- [PROBLEM STATEMENT]:
Output the full listing that appears below, exactly as it is presented.

- [DATA]:

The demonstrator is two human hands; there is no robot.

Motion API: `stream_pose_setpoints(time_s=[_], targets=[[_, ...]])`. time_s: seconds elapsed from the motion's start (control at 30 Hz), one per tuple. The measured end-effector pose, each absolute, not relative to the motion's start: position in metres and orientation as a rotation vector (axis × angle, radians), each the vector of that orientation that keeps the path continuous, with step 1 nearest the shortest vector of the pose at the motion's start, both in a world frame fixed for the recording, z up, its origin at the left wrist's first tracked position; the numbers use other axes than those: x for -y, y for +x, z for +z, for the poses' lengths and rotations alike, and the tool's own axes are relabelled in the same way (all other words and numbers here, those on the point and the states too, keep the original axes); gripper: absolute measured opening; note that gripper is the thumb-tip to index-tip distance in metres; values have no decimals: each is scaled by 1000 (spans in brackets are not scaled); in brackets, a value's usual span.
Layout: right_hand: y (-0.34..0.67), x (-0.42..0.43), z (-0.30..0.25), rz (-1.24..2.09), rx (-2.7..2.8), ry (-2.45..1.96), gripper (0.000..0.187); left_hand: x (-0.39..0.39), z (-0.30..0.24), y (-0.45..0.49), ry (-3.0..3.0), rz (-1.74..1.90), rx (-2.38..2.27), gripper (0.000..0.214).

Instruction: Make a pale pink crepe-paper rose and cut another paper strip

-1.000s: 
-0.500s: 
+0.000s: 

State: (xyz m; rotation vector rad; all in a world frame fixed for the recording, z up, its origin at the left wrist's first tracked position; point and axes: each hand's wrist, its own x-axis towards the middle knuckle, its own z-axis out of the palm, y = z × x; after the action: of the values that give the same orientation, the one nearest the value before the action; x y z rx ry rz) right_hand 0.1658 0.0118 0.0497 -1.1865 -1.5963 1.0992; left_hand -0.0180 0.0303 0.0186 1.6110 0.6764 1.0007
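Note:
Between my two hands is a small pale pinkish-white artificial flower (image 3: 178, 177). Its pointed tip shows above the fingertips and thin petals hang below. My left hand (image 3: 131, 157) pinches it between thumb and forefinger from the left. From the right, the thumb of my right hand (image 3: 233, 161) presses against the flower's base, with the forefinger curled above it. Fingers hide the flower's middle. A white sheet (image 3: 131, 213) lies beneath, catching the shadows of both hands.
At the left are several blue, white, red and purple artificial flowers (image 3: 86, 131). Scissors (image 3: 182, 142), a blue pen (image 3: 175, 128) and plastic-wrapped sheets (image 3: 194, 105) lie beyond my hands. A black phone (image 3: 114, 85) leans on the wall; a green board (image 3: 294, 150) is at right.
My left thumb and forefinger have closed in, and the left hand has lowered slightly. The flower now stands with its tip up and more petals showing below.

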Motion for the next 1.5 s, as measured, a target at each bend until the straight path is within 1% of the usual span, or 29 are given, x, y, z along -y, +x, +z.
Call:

- [EXERCISE ANSWER]:
The demonstrator is two human hands; there is no robot.

Motion API: `stream_pose_setpoints(time_s=[_], targets=[[_, ...]])`. time_s: seconds elapsed from the motion's start (control at 30 Hz), one per tuple. The measured end-effector pose, each absolute, not relative to the motion's start: position in metres and orientation as a rotation vector (axis × angle, radians), each the vector of that orientation that keeps the path continuous, with step 1 nearest the shortest vector of the pose at the motion's start, both in a world frame fixed for the recording, z up, its origin at the left wrist's first tracked position; the numbers use other axes than those: x for -y, y for +x, z for +z, for the poses' lengths and rotations alike, and the tool's own axes are relabelled in the same way (all other words and numbers here, those on the point and the states too, keep the original axes); gripper: absolute measured opening; note that gripper is the thumb-tip to index-tip distance in metres; values have no decimals: each is scaled by 1000 (spans in brackets are not scaled); in brackets, a value's usual span.
Layout: right_hand: y (-0.34..0.67), x (-0.42..0.43), z (-0.30..0.25), rz (-1.24..2.09), rx (-2.7..2.8), ry (-2.45..1.96), gripper (0.000..0.187); left_hand: x (-0.39..0.39), z (-0.30..0.24), y (-0.45..0.49), ry (-3.0..3.0), rz (-1.74..1.90), rx (-2.38..2.27), gripper (0.000..0.214).

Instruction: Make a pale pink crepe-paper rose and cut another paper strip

-1.000s: 
-0.500s: 
+0.000s: 

State: (xyz m; rotation vector rad; all in a world frame fixed for the recording, z up, its origin at the left wrist's first tracked position; point and axes: each hand's wrist, its own x-axis towards the middle knuckle, its own z-axis out of the palm, y = z × x; after the action: of the values that give the same orientation, the one nearest the value before the action; x y z rx ry rz) right_hand 0.1658 0.0118 0.0497 -1.1865 -1.5963 1.0992; left_hand -0.0180 0.0303 0.0186 1.6110 0.6764 1.0007
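Note:
Between my two hands is a small pale pinkish-white artificial flower (image 3: 178, 177). Its pointed tip shows above the fingertips and thin petals hang below. My left hand (image 3: 131, 157) pinches it between thumb and forefinger from the left. From the right, the thumb of my right hand (image 3: 233, 161) presses against the flower's base, with the forefinger curled above it. Fingers hide the flower's middle. A white sheet (image 3: 131, 213) lies beneath, catching the shadows of both hands.
At the left are several blue, white, red and purple artificial flowers (image 3: 86, 131). Scissors (image 3: 182, 142), a blue pen (image 3: 175, 128) and plastic-wrapped sheets (image 3: 194, 105) lie beyond my hands. A black phone (image 3: 114, 85) leans on the wall; a green board (image 3: 294, 150) is at right.
My left thumb and forefinger have closed in, and the left hand has lowered slightly. The flower now stands with its tip up and more petals showing below.
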
Motion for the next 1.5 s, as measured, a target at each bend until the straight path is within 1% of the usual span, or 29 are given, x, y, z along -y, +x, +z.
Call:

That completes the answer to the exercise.